I am so glad I have this blog. I have another blog where all I write is inspirational. Today,
though, I just feel blah and it seems my inspiration has taken residence elsewhere right now.
This is probably okay, it will give me room to indulge the feeling of blah which I have rarely
allowed myself to do in my lifetime.
I’m the kind of person that everyone else looks to when they are feeling the blues, or the
overwhelm that life can sometimes bring upon us. They expect me never to have these
feelings, believing me immune to life’s challenges because I have made it my mission to
be the sunshine, the one thing that can be counted on to remain cool, calm and collected
despite external conditions that would defeat anyone. Most days, I am proud and happy
to rise to the occasion.
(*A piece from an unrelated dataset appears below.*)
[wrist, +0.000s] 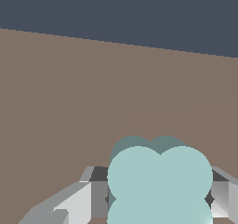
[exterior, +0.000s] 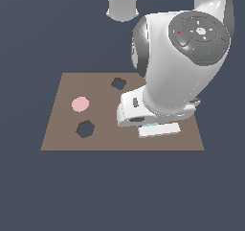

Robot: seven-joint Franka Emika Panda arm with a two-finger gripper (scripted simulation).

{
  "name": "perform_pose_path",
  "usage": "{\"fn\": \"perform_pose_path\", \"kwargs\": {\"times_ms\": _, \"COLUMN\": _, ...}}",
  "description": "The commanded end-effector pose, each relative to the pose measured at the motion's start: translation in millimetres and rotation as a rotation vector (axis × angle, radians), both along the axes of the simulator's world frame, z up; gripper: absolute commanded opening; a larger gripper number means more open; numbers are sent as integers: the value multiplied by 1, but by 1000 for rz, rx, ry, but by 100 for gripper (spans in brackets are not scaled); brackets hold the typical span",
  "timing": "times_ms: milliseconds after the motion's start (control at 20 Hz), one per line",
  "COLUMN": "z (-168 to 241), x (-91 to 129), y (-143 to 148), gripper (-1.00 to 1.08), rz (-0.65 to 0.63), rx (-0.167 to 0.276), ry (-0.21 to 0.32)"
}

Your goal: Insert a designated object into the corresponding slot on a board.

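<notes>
Both pictures are sharp, evenly lit renders with no blur, grain or edge distortion. Light falls softly from above: the arm (exterior: pixel 182 76) shows smooth pale shading without harsh glare. In the wrist view, the teal piece (wrist: pixel 160 181) casts a faint darker shadow on the board (wrist: pixel 69 102).

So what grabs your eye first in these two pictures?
The bulky white robot arm fills the exterior view's right, bent low over the flat brown board. In the wrist view, a pale-teal lobed piece sits between the grey fingers. A pink disc lies on the board's left.
</notes>
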State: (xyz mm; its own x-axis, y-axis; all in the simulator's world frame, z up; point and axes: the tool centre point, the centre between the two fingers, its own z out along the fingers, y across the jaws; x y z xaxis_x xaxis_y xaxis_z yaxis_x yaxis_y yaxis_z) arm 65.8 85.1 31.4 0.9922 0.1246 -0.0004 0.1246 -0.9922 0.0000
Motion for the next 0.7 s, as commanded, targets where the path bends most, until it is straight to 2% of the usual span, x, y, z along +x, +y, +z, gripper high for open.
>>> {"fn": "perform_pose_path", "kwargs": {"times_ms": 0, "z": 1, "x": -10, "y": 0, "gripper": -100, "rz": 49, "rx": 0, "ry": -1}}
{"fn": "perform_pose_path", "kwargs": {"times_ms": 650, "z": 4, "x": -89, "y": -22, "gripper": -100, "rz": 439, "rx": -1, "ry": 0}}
Lack of sleep, anxiety about not being ready for an upcoming long
trip, worry about my children and the direction life is taking them has made me a stranger
to myself the last couple of days.
This morning, I woke up after a restless night and although I can feel the fatigue in me, I
am bolstering up my “fake” enthusiasm so that my daughter (herself facing life challenges)
does not add to her burden by taking on mine. It is easy for her to do, she is a lot like me.
So, I am glad for this blog, because even if not a single person visits it, I can vent and not
have the guilt factor that I’ve used one of my children or other family members as surrogate
therapists. That would be a terrible thing to have to remember at a later date. Sometimes,
it is best to vent anonymously, thanks to this blog, I can!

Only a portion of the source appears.